WHAT THIS TASK INVOLVES -> Which lines in the material below contain the word "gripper"? Copy each of them.

DATA SHOWN ->

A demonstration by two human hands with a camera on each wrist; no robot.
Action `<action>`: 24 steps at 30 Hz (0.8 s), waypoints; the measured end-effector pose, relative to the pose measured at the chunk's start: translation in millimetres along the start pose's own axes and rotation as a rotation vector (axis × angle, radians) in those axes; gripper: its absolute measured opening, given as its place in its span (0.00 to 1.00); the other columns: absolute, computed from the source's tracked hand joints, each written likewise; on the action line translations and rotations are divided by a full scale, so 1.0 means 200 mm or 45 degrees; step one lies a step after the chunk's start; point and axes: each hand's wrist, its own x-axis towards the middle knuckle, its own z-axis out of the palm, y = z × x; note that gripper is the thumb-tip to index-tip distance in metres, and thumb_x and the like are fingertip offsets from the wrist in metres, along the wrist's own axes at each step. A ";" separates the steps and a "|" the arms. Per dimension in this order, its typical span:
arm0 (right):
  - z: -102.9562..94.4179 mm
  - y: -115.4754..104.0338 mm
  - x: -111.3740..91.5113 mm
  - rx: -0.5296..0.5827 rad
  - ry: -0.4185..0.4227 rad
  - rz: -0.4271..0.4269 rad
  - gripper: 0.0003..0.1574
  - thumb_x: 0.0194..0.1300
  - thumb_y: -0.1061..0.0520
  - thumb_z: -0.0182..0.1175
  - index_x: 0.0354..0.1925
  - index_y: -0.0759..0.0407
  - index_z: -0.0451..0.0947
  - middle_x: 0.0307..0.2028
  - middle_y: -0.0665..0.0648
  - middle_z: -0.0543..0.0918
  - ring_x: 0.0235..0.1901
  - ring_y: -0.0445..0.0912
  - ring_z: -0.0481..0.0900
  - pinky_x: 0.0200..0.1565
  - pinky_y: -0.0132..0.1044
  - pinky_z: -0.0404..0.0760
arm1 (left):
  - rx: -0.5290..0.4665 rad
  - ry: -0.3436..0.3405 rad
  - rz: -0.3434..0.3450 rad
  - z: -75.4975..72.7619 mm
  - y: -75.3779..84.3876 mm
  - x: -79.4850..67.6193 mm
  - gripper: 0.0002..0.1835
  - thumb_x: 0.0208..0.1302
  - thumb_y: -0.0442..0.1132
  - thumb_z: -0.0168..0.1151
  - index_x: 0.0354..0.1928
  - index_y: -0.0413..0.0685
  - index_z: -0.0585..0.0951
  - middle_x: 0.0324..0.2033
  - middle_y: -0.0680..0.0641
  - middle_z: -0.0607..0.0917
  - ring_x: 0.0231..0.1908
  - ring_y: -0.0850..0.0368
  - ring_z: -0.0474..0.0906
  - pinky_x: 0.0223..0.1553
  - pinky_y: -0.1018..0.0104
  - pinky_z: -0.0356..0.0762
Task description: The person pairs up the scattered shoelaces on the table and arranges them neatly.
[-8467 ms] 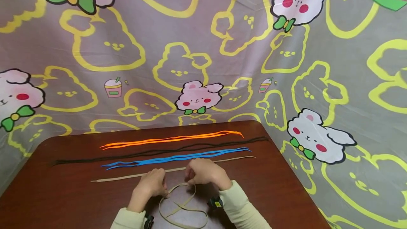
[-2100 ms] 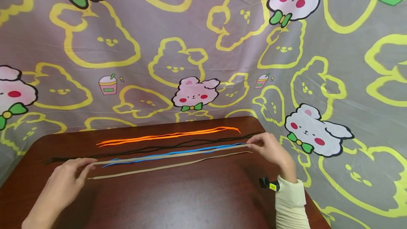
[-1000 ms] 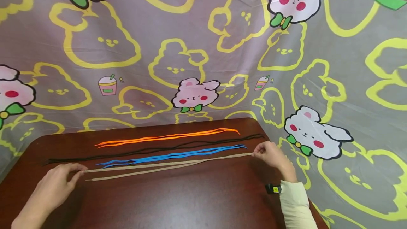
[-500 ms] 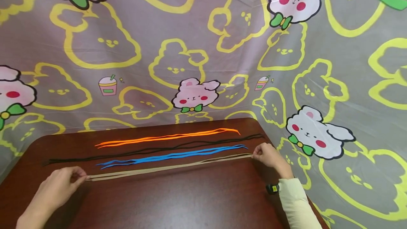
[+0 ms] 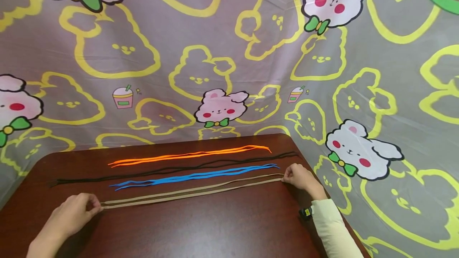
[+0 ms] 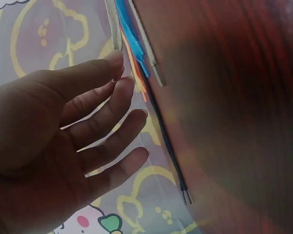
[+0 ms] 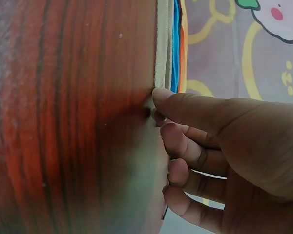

EXERCISE RESULT ->
Action `<action>`: 24 steps at 30 Hz (0.8 s), waypoints; the measured end-effector pose, relative to the pose measured at the chunk's start: translation in millimetres along the start pose's own axes and rotation as a rotation vector (axis × angle, radians) in those axes; gripper: its absolute measured opening, given as its place in its span (0.00 to 1.00); the other columns: absolute, computed from the source's tracked hand joints, each written likewise; on the action line translations and rotations are divided by a full scale, so 1.0 means 200 mm or 45 degrees; step one lies a step after the chunk's start; point and axes: each hand's wrist, its own x-axis towards the middle knuckle, its own z-axis out of the palm, y = z × x; note that gripper is the thumb-tip to index-tip distance in metres, and thumb_x and the like are fingertip offsets from the wrist in metres, along the wrist's own axes at each step. A ";" separates the steps and a "|" the arms. Per dimension in this order, its typical span:
  - gripper: 0.0003..0.1574
  - gripper: 0.0002..0.1835

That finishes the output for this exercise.